Organising and participating in a twenty-four-hour “Mega Swim” would be enough to exhaust most people but Year 11 student, Lillian Havansky, is still bubbly at its conclusion. Lillian, who has a passion for community outreach, organised the event at her swimming club and, last week, the team’s donations, raised for people living with multiple sclerosis, passed the $9,000 mark.
It is the second time Lillian has participated in the MS Mega Challenge.
“I wanted to organise the event because I knew it was for a good cause,” Lillian said.
“With the support of my parents and coaches, I signed up fourteen swimmers from my club, some of whom had participated in the event with me in 2019. When they heard about my fundraising, some of my schoolfriends told me they had family members living with MS and it felt good to be able to do something that would make a difference to people in my community.”
The Mega Swim has been held annually by MS Australia since 2001 and invites members of the public to sponsor participants to attempt the challenging relay.
“I organised a roster that would allow us to swim in thirty-minute intervals from 12:00pm Saturday to 12:00pm Sunday,” Lillian said.
“That meant everyone did three sets of thirty minutes, with me and two other swimmers doing an extra set each to get us across the finish line. All up, we swam 102.57 kilometres, a new record for our club!”
Lillian said it takes a village for events like these it be successful.
“In addition to the swimmers, we had a whole team of parents on board. Some, including my parents, stayed overnight with us at Sydney Olympic Park Aquatic Centre to supervise and others donated food to keep us fuelled – and there was no shortage of food!” Lillian said.

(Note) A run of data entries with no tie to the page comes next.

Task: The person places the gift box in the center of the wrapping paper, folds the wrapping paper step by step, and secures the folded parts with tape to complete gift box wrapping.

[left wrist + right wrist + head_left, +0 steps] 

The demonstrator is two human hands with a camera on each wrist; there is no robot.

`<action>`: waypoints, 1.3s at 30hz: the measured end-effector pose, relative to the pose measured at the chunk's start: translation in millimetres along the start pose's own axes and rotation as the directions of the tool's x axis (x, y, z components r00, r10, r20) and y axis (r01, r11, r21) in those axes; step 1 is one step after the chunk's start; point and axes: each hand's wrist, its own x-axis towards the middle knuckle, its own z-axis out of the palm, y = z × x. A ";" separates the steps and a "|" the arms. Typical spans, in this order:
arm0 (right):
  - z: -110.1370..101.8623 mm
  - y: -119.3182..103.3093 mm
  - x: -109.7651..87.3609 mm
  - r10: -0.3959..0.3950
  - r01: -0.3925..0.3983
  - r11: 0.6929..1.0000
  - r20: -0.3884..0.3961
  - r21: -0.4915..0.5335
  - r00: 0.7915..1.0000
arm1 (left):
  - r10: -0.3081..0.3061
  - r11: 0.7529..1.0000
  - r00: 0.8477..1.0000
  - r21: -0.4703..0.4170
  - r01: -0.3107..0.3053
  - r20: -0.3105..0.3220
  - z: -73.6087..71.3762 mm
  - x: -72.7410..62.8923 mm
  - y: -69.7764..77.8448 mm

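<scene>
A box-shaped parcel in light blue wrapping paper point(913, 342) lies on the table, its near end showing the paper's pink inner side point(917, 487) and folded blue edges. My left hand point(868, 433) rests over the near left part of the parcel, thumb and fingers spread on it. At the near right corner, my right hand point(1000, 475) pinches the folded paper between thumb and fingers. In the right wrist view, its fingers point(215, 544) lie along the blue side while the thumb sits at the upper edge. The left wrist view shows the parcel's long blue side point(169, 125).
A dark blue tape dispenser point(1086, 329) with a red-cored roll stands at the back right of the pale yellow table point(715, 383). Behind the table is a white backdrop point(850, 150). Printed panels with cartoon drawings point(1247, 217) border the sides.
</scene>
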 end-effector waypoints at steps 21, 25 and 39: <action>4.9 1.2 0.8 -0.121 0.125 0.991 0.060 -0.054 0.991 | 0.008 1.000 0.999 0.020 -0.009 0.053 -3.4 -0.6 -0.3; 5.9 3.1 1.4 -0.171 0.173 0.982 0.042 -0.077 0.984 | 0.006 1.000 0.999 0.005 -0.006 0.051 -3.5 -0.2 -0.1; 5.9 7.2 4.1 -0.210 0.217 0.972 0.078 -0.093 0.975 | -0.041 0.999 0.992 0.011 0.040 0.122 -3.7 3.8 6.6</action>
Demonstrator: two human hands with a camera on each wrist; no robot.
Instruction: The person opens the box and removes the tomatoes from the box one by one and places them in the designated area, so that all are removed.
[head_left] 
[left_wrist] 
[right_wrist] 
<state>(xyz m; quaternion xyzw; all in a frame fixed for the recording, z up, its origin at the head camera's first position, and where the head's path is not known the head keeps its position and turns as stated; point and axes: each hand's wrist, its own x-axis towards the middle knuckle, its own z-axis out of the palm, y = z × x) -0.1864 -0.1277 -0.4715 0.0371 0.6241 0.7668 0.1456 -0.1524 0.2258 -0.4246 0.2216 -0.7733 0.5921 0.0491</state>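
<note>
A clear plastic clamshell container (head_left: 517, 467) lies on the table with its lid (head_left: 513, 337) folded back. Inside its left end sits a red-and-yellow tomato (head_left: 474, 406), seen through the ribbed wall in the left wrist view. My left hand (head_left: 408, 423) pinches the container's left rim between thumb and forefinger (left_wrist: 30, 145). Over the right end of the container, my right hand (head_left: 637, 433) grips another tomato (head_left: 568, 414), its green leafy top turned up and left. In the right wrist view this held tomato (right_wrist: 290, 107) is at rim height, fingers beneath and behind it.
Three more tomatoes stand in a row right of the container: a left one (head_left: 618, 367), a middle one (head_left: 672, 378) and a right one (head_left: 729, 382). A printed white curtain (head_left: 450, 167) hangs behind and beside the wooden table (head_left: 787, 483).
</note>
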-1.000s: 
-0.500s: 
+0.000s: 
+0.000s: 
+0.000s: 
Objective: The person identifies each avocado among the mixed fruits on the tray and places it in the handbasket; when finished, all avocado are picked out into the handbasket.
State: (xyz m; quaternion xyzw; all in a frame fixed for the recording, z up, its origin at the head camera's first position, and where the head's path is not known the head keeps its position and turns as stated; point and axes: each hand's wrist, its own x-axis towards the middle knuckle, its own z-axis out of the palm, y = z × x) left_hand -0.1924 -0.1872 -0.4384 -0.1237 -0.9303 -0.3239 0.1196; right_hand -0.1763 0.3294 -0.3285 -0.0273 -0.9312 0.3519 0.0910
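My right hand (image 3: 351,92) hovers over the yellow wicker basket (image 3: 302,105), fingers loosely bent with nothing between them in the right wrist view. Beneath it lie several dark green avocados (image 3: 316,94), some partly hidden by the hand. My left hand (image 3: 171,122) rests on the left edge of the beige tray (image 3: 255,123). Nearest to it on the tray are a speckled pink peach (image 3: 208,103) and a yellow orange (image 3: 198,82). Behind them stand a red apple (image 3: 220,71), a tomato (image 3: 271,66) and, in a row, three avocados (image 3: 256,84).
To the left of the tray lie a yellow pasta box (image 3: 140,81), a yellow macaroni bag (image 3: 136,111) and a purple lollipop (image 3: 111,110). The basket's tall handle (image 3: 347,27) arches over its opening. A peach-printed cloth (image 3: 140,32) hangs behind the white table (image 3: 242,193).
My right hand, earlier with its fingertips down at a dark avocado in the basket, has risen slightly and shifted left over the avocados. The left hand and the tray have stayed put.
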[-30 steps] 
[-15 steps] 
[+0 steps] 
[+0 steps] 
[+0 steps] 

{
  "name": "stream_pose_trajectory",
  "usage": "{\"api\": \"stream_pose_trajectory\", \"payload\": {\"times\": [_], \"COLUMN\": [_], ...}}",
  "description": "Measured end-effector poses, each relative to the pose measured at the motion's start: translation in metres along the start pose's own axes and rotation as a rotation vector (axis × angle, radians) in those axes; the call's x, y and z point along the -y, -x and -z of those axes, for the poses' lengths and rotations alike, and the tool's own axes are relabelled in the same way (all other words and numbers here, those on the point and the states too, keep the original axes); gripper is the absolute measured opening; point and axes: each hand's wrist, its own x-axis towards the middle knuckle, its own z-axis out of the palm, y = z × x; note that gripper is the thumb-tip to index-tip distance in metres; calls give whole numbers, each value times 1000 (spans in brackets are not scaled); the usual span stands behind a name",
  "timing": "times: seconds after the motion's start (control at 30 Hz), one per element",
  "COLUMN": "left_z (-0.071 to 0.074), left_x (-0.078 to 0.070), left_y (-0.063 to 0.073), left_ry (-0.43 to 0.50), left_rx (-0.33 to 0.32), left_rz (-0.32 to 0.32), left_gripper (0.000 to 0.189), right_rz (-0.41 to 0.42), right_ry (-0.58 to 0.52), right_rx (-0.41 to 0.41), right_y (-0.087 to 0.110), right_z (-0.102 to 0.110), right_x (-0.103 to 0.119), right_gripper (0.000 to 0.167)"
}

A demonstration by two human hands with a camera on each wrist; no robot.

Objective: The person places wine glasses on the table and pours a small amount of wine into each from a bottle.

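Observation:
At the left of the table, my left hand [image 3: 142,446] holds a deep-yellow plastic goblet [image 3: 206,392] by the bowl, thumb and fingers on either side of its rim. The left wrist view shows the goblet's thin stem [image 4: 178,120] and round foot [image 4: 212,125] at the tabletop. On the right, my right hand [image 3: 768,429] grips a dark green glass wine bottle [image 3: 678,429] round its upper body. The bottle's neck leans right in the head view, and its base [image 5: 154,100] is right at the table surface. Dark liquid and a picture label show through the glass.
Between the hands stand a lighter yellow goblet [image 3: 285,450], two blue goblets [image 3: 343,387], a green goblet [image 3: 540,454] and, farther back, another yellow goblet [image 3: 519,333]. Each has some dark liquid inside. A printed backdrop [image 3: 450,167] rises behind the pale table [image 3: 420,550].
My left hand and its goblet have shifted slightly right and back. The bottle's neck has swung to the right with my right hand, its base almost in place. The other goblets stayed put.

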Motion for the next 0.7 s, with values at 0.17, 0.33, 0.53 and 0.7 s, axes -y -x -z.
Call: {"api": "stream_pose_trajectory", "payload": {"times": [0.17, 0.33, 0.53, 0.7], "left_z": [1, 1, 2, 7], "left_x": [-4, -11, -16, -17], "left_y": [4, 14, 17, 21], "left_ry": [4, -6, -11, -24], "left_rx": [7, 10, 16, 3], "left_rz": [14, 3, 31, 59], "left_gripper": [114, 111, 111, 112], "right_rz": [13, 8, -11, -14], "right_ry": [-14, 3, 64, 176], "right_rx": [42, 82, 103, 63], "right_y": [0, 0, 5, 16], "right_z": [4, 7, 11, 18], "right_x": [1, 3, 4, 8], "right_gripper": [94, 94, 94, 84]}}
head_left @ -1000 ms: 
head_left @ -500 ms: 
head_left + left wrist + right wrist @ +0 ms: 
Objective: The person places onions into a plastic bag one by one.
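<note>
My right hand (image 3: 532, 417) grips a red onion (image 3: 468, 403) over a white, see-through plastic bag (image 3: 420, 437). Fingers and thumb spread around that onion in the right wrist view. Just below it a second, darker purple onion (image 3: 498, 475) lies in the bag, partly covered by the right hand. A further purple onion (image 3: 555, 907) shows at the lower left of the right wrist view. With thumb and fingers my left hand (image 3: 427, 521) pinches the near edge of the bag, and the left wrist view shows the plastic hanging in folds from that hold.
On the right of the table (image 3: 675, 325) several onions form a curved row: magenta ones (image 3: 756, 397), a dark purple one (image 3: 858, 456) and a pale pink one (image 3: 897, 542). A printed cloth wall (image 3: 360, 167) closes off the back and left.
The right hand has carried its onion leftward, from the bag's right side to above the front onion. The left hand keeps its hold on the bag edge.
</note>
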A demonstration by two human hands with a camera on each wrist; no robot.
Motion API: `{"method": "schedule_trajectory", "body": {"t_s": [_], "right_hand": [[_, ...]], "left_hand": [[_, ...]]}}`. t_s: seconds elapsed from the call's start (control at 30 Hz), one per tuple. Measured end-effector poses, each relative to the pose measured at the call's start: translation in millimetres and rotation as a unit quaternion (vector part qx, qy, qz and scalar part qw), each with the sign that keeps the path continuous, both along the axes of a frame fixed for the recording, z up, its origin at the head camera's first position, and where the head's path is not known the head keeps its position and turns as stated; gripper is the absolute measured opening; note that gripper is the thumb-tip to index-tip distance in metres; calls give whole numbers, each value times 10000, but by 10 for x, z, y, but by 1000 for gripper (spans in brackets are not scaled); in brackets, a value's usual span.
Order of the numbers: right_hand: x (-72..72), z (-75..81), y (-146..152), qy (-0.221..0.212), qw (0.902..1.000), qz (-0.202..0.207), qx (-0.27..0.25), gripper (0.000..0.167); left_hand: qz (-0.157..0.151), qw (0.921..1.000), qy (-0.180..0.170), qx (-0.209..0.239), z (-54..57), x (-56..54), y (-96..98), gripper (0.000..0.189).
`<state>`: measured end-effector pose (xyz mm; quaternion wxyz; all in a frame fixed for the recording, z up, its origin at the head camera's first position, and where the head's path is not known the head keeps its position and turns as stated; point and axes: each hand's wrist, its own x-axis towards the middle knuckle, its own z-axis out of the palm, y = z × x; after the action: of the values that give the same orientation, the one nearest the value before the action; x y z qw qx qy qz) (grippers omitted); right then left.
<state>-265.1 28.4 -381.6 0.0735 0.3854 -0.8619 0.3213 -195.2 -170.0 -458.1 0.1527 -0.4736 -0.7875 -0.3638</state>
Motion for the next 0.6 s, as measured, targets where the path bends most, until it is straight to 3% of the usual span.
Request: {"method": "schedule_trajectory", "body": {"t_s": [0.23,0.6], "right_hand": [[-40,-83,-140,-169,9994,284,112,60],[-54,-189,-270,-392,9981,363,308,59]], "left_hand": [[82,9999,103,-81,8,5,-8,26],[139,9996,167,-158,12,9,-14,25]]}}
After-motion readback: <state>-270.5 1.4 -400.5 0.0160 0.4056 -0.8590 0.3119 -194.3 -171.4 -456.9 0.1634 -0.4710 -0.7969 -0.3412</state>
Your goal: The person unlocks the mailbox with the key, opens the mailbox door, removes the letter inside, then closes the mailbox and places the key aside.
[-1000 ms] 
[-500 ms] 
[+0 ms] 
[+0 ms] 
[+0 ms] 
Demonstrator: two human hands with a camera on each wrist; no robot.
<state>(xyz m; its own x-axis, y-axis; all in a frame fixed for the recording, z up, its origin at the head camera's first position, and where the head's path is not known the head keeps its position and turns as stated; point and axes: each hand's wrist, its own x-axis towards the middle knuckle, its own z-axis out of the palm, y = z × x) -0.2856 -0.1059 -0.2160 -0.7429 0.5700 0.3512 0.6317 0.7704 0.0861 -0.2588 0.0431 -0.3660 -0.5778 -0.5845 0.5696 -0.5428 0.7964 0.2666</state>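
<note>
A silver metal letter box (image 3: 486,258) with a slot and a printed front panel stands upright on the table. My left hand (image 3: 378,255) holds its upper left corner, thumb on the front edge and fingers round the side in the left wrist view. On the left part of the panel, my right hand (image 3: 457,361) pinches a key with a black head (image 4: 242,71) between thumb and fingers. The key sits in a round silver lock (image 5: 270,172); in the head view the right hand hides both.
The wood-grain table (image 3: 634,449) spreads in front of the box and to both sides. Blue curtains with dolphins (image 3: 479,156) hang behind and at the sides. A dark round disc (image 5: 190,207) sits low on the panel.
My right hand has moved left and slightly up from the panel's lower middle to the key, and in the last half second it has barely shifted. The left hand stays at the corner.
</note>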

Lillian is no stranger to fundraising. In the week leading up to the Mega Swim, she and her fellow Warwick House Officers held their House Service Week at Meriden during which they raised funds and awareness for the Yellow Diamond Foundation which supports brain cancer research.
A hardworking and kind member of the School community, Lillian has been recognised as one of the Trinity Grammar School Army Cadet Unit’s most senior members. She recently received the Cadet program’s penultimate honour, the National Adventure Training Award which recognises recipients’ decision-making, observation and leadership skills.
“At Meriden, we have so many great examples of women in leadership roles and seeing them really inspires me to step up and make an impact on the world,” Lillian said.
“Being a leader is not just about having an official position; we can all make a difference when we look out for others in our day-to-day lives.”